• Your objective: What's needed is the listing below, repeated word for word with no pictures.
====
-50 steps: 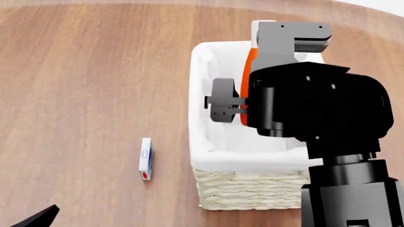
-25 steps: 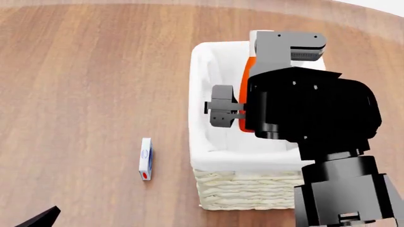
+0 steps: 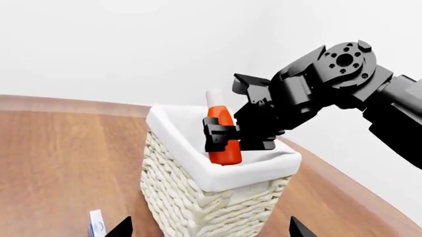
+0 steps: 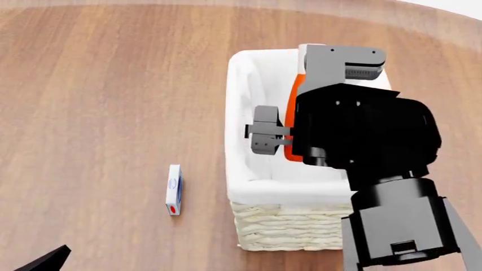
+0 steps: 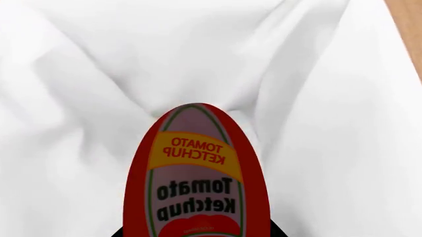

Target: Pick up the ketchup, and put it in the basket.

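My right gripper (image 4: pixel 285 135) is shut on the ketchup (image 4: pixel 294 96), an orange-red bottle with a white cap, and holds it upright inside the mouth of the basket (image 4: pixel 241 84). In the left wrist view the ketchup (image 3: pixel 222 136) stands partly below the basket's white cloth rim (image 3: pixel 197 163), cap above it. The right wrist view shows the ketchup label (image 5: pixel 196 182) against the white lining (image 5: pixel 79 74). My left gripper (image 3: pixel 207 232) is open and empty, low beside the basket's wicker wall; only a dark tip (image 4: pixel 45 261) shows in the head view.
A small white and blue box (image 4: pixel 174 189) lies on the wooden table (image 4: pixel 98 96) left of the basket; it also shows in the left wrist view (image 3: pixel 97 224). My right arm (image 4: pixel 376 169) hides the basket's right side.
My right gripper has sunk a little with the ketchup into the basket and the arm has shifted slightly toward me. The left gripper has not moved.
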Motion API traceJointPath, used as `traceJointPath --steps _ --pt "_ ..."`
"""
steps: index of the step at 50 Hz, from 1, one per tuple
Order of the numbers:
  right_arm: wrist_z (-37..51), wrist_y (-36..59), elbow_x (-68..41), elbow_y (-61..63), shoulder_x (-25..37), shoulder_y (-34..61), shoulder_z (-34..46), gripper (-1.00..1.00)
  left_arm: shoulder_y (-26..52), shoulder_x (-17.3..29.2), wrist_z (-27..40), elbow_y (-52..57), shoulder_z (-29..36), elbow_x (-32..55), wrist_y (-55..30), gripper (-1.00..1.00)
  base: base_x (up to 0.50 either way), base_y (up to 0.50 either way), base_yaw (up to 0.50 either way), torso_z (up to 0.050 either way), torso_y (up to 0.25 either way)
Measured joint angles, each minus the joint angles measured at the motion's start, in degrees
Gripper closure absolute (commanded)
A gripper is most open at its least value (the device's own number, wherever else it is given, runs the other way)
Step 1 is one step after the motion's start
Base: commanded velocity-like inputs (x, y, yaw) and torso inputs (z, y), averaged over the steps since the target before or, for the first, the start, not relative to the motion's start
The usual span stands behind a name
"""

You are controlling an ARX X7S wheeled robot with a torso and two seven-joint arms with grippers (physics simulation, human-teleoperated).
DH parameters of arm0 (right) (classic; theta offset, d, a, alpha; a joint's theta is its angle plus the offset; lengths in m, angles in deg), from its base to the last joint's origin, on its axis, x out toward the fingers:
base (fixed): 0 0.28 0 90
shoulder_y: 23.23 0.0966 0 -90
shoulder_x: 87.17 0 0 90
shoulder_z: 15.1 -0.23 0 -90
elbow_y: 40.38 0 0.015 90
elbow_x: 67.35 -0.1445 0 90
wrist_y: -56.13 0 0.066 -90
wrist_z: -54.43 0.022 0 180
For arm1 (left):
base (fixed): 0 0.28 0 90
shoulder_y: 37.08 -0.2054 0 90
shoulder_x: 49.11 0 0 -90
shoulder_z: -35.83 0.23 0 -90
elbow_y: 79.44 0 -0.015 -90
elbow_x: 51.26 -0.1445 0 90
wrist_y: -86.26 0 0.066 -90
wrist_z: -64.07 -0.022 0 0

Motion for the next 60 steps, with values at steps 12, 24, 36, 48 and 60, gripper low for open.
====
• Reply to the exercise:
-50 steps: 
-25 steps: 
+0 steps: 
+0 steps: 
+0 steps: 

Target: Pick up the ketchup, and put it in the basket.

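My right gripper (image 4: pixel 285 135) is shut on the ketchup (image 4: pixel 294 96), an orange-red bottle with a white cap, and holds it upright inside the mouth of the basket (image 4: pixel 241 84). In the left wrist view the ketchup (image 3: pixel 222 136) stands partly below the basket's white cloth rim (image 3: pixel 197 163), cap above it. The right wrist view shows the ketchup label (image 5: pixel 196 182) against the white lining (image 5: pixel 79 74). My left gripper (image 3: pixel 207 232) is open and empty, low beside the basket's wicker wall; only a dark tip (image 4: pixel 45 261) shows in the head view.
A small white and blue box (image 4: pixel 174 189) lies on the wooden table (image 4: pixel 98 96) left of the basket; it also shows in the left wrist view (image 3: pixel 97 224). My right arm (image 4: pixel 376 169) hides the basket's right side.
My right gripper has sunk a little with the ketchup into the basket and the arm has shifted slightly toward me. The left gripper has not moved.
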Motion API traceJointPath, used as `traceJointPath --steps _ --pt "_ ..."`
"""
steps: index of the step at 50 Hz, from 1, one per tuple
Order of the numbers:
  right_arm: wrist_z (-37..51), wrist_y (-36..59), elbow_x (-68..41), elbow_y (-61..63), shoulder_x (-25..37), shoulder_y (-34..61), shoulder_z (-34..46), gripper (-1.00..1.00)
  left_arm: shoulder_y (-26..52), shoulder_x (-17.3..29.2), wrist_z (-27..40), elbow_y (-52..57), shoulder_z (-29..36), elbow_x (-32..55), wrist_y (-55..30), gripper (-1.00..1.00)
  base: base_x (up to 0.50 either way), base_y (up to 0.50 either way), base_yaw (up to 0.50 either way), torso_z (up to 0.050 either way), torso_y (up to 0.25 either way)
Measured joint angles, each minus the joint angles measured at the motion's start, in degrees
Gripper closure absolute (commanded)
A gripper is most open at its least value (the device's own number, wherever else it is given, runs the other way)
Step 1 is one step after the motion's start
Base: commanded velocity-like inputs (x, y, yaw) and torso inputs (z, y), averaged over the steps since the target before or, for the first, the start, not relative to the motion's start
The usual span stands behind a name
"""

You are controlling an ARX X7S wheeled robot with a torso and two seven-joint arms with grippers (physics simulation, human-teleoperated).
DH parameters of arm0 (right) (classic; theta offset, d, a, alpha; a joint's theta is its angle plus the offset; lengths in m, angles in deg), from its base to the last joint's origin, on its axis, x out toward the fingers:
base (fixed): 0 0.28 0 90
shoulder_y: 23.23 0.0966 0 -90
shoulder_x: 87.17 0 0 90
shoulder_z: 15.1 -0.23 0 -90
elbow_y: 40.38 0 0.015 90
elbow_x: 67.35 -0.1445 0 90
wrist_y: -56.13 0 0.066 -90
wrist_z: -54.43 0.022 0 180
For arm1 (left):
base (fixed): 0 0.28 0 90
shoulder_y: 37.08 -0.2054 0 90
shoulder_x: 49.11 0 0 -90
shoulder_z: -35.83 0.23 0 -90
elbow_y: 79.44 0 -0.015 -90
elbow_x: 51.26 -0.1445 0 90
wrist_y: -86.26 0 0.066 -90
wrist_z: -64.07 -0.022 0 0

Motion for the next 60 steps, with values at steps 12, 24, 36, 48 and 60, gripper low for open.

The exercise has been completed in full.